A partir de una experiencia de edición sobre testimonios de los inundados, el escritor Francisco Bitar produjo un poemario en el que se puede palpar el derrumbe en la palabra que significó la irrupción del Salado. Aquí, reflexiona sobre ese lenguaje en ruinas.

Para el desprevenido, Roma no sería más que una ciudad rota. Capiteles sueltos, pilotes desparramados a los que todavía baña el río, columnas tiradas por ahí no hablarían del imperio perdido sino apenas de un municipio remolón, lento en la recolección de residuos. No es muy diferente esta visión que la del visitante informado, aquel para el cual las ruinas se asimilarían a una mera formación de la naturaleza (la historia, cuando queda tan lejos, parece anterior al ser humano, como una biología). Este visitante se aburre, lo mismo que el ilustrado, que sólo viene a comprobar lo que ya sabe.

Hay todavía una tercera (o cuarta) perspectiva, la del, digamos, escéptico. Esta clase de visitante se asombra del esfuerzo, no de los antiguos, sino de los romanos actuales, tan diligentes como sus antepasados, por superponer una ciudad entera a la otra, hecha pedazos. Esa decoración en abismo, destinada a enmarcar la historia, se hace para ofrecer una idea más consistente de lo que era la ciudad en tiempos de expansión, al poner el blanco de una sobre el negro de la otra. Hay cierta ligereza, hasta cierta alegría en los romanos de ahora, que se agradece, porque, si las ambiciones imperiales no hubieran cesado, la ciudad no se ofrecería como ruina. Y eso pondría a todos a trabajar.
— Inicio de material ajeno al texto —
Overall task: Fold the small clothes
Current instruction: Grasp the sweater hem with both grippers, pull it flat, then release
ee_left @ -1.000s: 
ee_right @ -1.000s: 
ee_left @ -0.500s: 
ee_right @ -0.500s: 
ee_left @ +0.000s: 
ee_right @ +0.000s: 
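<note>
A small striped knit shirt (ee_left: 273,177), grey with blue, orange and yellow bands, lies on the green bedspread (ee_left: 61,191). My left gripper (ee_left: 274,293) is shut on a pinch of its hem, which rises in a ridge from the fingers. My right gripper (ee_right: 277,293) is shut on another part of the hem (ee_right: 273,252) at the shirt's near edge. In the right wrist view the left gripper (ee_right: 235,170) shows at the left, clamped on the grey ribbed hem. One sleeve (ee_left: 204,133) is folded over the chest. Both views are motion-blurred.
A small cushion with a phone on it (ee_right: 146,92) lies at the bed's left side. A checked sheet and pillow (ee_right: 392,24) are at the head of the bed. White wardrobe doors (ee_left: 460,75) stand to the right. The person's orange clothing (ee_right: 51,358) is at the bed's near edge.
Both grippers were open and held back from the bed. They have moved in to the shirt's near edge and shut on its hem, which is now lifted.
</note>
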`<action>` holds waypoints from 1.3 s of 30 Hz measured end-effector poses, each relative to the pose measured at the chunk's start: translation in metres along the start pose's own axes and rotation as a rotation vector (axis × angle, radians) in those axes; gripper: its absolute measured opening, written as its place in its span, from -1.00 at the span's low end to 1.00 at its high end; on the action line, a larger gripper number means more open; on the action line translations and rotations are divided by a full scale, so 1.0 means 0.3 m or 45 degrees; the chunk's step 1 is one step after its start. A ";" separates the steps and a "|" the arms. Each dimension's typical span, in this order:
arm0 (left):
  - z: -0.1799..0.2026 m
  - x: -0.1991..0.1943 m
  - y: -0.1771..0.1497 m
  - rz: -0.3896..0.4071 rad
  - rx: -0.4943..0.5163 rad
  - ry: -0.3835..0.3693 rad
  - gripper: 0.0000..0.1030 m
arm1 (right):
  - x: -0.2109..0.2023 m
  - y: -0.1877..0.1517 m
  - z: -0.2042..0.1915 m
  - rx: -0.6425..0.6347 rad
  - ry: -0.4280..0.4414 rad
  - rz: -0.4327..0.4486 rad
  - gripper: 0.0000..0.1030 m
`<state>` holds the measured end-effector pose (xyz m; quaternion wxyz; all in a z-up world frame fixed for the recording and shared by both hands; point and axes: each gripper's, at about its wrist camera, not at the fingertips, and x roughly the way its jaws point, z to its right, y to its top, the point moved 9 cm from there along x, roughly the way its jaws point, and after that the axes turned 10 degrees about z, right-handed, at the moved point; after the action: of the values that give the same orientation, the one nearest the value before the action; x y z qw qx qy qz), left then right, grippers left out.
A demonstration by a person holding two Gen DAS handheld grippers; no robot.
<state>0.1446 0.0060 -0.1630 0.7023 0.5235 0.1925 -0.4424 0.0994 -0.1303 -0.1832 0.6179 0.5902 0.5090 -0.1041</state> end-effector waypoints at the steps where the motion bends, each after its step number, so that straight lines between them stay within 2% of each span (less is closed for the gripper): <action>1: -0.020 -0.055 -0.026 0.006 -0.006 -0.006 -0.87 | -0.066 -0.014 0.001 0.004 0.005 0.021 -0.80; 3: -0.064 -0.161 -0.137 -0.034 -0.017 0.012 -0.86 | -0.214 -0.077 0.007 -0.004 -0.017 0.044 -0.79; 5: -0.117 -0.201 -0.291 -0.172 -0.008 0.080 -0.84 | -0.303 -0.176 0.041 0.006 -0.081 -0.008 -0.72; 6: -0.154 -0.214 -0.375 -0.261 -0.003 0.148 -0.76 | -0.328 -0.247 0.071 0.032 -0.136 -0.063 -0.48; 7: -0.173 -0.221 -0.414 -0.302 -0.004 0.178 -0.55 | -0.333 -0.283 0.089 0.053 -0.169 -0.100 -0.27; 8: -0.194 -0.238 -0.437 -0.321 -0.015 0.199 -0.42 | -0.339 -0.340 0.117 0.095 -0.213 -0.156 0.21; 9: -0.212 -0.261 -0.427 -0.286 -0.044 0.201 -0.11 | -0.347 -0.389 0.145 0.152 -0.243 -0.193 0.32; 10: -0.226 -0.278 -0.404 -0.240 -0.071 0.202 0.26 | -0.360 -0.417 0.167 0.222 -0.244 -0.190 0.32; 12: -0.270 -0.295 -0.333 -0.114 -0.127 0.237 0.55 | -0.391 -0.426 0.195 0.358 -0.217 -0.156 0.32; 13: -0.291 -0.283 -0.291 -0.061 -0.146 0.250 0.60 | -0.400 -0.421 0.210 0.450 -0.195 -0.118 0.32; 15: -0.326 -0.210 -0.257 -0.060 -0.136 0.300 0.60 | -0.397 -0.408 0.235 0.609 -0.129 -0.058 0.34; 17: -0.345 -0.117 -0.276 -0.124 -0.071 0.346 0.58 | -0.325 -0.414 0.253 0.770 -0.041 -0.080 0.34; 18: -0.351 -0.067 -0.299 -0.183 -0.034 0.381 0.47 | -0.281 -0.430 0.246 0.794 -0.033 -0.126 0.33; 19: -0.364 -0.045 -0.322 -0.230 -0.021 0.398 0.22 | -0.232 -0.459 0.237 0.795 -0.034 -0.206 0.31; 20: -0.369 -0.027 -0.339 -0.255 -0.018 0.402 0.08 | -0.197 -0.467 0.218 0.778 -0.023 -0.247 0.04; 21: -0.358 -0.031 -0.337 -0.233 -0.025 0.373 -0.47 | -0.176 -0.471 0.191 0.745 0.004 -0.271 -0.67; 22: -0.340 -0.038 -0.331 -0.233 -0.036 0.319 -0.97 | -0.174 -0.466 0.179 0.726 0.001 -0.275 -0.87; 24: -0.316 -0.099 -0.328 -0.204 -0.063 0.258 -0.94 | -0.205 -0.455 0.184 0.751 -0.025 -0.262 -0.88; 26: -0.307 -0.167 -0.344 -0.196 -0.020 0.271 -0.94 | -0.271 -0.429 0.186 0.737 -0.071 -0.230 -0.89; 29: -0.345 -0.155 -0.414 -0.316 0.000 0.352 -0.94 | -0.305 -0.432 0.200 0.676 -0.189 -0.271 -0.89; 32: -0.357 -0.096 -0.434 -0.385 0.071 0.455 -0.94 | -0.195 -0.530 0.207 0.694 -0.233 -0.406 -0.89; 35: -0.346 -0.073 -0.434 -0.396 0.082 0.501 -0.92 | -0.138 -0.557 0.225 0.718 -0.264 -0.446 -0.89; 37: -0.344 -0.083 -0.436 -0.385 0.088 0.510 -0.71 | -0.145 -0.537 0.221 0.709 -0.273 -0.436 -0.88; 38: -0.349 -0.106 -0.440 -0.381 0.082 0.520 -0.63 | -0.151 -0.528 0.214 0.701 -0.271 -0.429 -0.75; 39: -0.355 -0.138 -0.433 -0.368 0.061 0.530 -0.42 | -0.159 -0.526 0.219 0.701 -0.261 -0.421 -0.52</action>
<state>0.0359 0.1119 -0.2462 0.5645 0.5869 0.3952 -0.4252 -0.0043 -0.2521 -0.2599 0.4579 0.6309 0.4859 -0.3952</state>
La lengua fue el otro modo en que Roma se partió, de la que nosotros, como santafesinos, recibimos un pedazo. Un pedazo que se volvió a romper con la inundación de 2003. Hubo un intento importante por recuperarla, el libro titulado Contar la inundación (2005), de Adriana Falchini y Mary Hechim, con prólogo de Juan Pascual, que hizo un esfuerzo por reunir otra vez aquellos lenguajes dispersos, dislocados, al traerlos de vuelta a una lengua, la del relato. En la experiencia compartida del trauma, una serie de víctimas fabricaba un testimonio pero a la vez compartía su dolor, volviéndolo uno. La lengua, como hecho otra vez social, traía consuelo.
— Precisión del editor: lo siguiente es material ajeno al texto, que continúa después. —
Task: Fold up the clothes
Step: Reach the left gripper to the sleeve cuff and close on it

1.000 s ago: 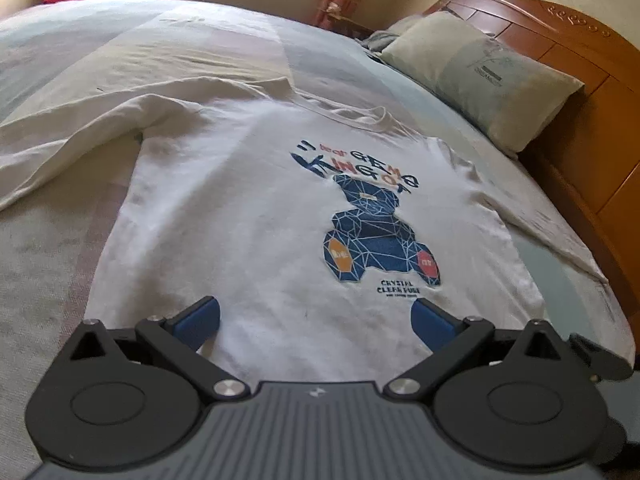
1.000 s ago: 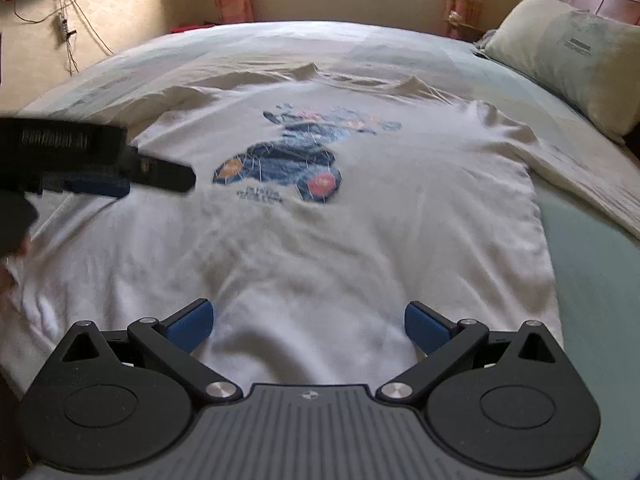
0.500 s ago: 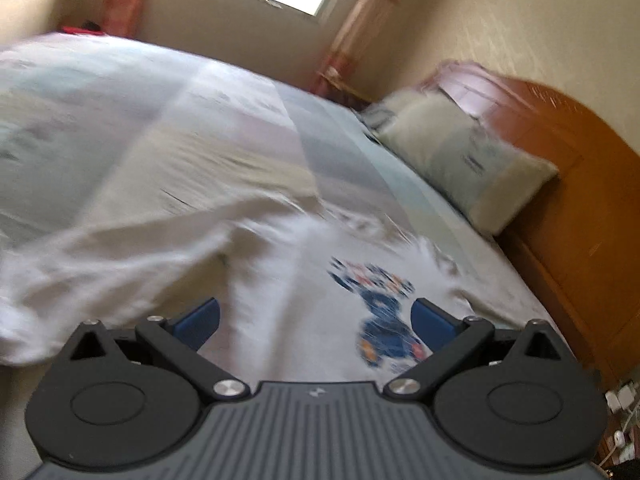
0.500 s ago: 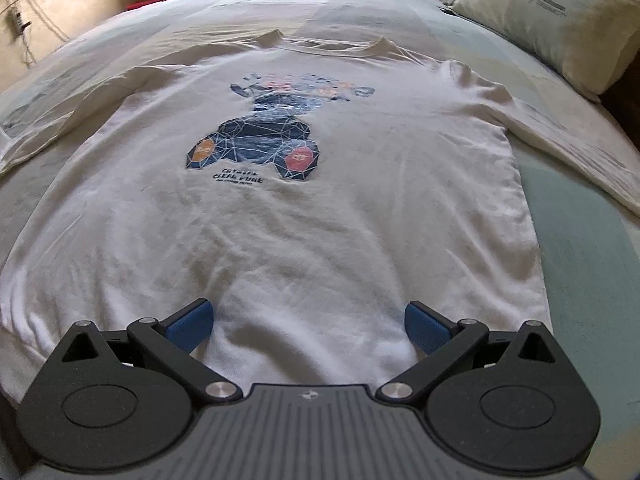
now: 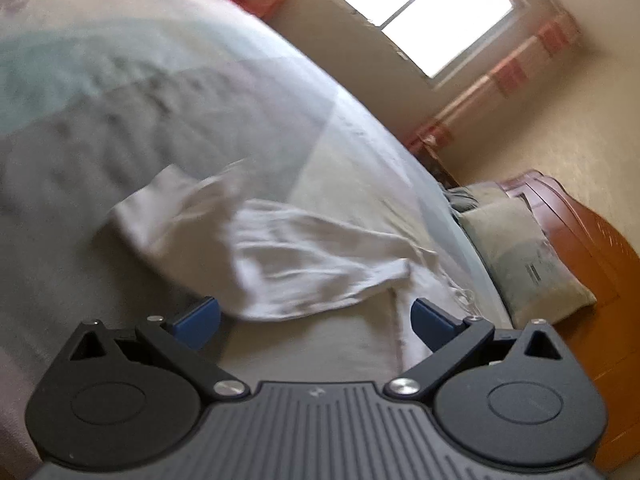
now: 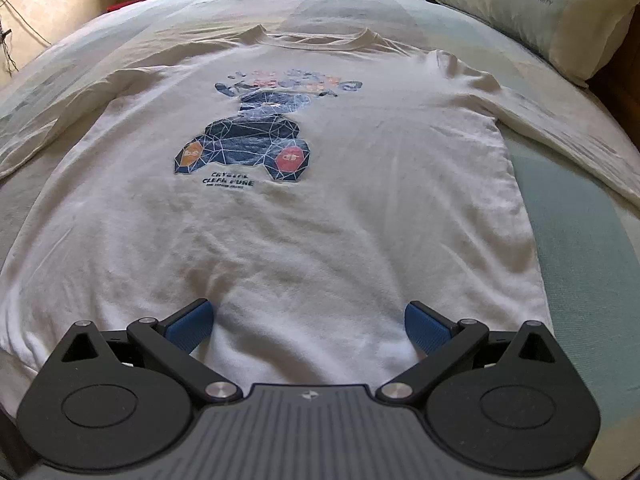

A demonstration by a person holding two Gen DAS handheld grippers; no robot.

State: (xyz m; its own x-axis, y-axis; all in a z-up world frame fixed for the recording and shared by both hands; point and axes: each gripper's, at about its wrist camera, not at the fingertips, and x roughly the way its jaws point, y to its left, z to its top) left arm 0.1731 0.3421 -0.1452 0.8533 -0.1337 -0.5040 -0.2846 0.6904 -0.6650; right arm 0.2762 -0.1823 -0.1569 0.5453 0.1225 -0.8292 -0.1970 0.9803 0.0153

Los poemas de Mi nombre es Julio Emanuel Pasculli (2015), que escribí mientras leía en un Word el libro mencionado, vuelven a la fase dislocada de los lenguajes de la inundación a través de búsquedas por el documento que resolvían en repeticiones, tropiezos, balbuceos, etc: el retorno al lenguaje arrasado de la catástrofe. El libro dispone una zona donde instalar las ruinas, que son ruinas hechas de palabras desperdigadas acá y allá, incapaces de articularse en una unidad mayor. Piezas no coordinadas, se diría, desde que toda coordinación está dada desde afuera, y en aquellos tiempos oscuros no había referencia alguna. Eran además los tiempos de la escritura no-creativa, que ya había inventado Leónidas Lamborghini cincuenta años antes.